- _TASK TO CARRY OUT_
Reproduce the data below in full. Nothing should differ from the original.

----------

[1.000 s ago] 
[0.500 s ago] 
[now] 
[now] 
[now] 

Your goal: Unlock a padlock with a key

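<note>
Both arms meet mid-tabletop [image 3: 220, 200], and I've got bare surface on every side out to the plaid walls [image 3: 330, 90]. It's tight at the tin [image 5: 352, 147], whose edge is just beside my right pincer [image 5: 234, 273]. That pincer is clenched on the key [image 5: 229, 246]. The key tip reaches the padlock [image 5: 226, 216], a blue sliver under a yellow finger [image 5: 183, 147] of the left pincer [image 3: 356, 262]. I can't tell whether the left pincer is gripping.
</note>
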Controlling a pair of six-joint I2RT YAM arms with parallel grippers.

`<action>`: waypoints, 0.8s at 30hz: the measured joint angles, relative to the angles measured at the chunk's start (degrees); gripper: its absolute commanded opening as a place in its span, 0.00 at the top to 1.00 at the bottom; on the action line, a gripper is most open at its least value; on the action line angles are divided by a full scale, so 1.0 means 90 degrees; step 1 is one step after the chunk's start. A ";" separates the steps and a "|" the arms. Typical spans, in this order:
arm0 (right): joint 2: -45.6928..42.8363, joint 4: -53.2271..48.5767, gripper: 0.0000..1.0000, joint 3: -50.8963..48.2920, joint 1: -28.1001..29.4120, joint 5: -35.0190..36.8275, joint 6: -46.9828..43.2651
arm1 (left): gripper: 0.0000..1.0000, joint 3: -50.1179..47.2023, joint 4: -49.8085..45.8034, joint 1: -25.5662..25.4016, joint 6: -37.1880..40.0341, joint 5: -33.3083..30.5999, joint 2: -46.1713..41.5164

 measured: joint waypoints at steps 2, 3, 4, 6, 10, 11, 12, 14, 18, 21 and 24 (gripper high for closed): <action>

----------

- _YOUR SOLUTION_
[1.000 s ago] 
[0.500 s ago] 
[now] 
[now] 
[now] 

Your goal: Unlock a padlock with a key

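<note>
Both arms meet mid-tabletop [image 3: 220, 200], and I've got bare surface on every side out to the plaid walls [image 3: 330, 90]. It's tight at the tin [image 5: 352, 147], whose edge is just beside my right pincer [image 5: 234, 273]. That pincer is clenched on the key [image 5: 229, 246]. The key tip reaches the padlock [image 5: 226, 216], a blue sliver under a yellow finger [image 5: 183, 147] of the left pincer [image 3: 356, 262]. I can't tell whether the left pincer is gripping.
</note>
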Controlling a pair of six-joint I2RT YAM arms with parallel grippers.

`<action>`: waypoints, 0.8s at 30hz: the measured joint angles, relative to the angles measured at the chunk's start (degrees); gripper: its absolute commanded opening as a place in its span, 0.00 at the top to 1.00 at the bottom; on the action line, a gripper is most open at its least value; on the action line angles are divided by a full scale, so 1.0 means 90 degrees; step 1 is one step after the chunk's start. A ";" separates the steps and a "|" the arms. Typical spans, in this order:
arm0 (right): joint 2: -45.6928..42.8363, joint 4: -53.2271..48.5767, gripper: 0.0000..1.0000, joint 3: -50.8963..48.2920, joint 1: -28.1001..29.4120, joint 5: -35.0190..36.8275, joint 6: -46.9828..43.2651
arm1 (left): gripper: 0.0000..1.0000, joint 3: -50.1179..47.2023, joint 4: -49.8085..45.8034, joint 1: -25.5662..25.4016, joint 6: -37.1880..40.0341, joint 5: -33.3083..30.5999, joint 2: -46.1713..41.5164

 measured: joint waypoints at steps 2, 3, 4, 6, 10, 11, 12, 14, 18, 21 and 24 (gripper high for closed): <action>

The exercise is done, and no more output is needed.